(Saved data entries)
◇ ◇ ◇ ◇

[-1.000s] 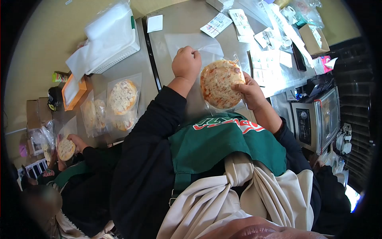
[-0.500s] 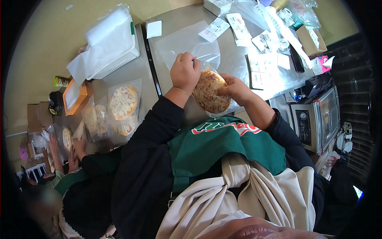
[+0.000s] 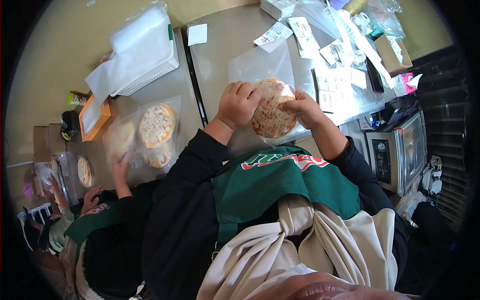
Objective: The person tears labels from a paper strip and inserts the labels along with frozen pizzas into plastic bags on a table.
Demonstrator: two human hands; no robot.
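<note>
Your right hand clamps the bagged pizza by its edge, thumb on top, likely steadying it over the worktop. Your left hand curls at the opposite edge; its grip can't be told.

1. Round flat pizza: creamy white, mottled reddish-brown; its thin plastic bag: clear.
2. Fabric apron: dark green, with red-and-white lettering.
3. Knotted cloth scarf: plain cream.
4. Long fabric sleeves: black.
5. Perforated plastic basket: white.
6. Open rectangular box: orange.
7. Rectangular paper labels: white, printed green and red.
8. Metal desk: silver-grey.
</note>
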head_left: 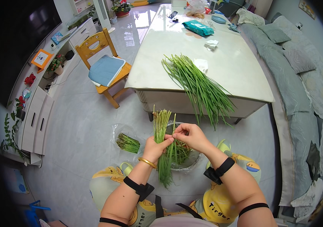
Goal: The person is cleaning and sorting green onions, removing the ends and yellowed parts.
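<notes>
My left hand (155, 147) is closed around a bunch of green chives or garlic chives (161, 122), pale stem ends up and leaves hanging down. Beside it my right hand (188, 134) pinches a single stalk (174, 123) between thumb and fingertips, close to the left thumb. Under the hands stands a round bin lined with clear plastic (197, 163), with loose stalks and trimmings (182, 154) in it, partly hidden by my hands. Left of it, an opened plastic bag (116, 129) on the floor holds more stalks (128, 143). A large pile of long green stalks (197, 85) overhangs the table's near edge.
The white table (153, 68) carries crumpled tissues (211, 44), a teal wipes pack (198, 27), a blue dish (218, 19) and a plastic bag (195, 10). A wooden chair (104, 65) stands left of it. A sofa (289, 99) lies right, a low cabinet (35, 122) left.
</notes>
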Demonstrator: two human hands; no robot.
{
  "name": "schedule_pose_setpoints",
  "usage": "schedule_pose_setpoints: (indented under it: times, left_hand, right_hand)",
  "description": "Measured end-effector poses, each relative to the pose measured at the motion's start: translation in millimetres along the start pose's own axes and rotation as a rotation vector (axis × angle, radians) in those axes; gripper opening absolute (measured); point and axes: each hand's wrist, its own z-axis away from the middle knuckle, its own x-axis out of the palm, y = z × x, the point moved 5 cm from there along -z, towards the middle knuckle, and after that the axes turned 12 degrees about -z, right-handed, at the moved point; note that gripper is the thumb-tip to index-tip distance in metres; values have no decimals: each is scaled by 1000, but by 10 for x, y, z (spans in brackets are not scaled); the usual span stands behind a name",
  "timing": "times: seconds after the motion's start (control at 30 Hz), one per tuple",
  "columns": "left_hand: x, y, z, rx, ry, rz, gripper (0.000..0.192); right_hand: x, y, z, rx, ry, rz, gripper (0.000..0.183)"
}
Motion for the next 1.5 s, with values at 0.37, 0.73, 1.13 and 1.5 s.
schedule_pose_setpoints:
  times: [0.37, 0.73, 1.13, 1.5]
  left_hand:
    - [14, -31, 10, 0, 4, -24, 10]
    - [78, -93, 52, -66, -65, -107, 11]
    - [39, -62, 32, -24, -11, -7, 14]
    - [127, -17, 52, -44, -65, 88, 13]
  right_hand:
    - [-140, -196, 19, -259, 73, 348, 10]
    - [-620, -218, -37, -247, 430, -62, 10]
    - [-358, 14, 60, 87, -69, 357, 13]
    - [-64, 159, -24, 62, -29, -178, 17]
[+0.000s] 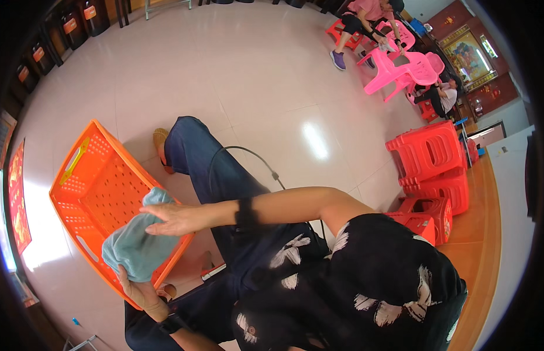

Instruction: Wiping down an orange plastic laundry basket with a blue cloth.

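An orange plastic basket (118, 184) with hand slots, one of them trimmed in yellow, tilts between my knees at the left. A light blue-green cloth (138, 248) lies over its near side. My right hand (171, 218) rests on the cloth with thumb and fingers spread. Lower down, my left hand (142, 294) grips the basket's rim together with the cloth's lower edge; its fingertips are partly hidden by the cloth.
Stacked red plastic stools (430, 153) stand at the right beside a wooden counter (474, 245). At the upper right two people sit by pink plastic chairs (386, 70), one holding a cloth. A black cable (254, 153) loops over my leg. Dark containers (72, 28) line the upper left.
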`<act>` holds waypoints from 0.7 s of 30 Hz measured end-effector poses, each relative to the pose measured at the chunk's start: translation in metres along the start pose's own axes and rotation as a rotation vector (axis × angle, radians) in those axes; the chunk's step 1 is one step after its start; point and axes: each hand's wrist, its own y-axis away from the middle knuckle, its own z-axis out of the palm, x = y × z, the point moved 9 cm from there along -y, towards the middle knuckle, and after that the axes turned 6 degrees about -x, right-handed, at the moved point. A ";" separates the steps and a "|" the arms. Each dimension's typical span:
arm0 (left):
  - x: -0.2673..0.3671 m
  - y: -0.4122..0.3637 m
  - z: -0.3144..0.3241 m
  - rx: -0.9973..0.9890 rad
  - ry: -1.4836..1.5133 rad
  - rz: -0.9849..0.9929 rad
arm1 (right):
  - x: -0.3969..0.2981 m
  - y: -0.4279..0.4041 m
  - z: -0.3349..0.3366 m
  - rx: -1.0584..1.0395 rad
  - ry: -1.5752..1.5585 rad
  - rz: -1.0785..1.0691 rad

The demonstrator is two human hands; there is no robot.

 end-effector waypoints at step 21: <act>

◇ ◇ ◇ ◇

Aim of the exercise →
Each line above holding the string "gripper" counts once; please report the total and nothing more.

Exercise result →
2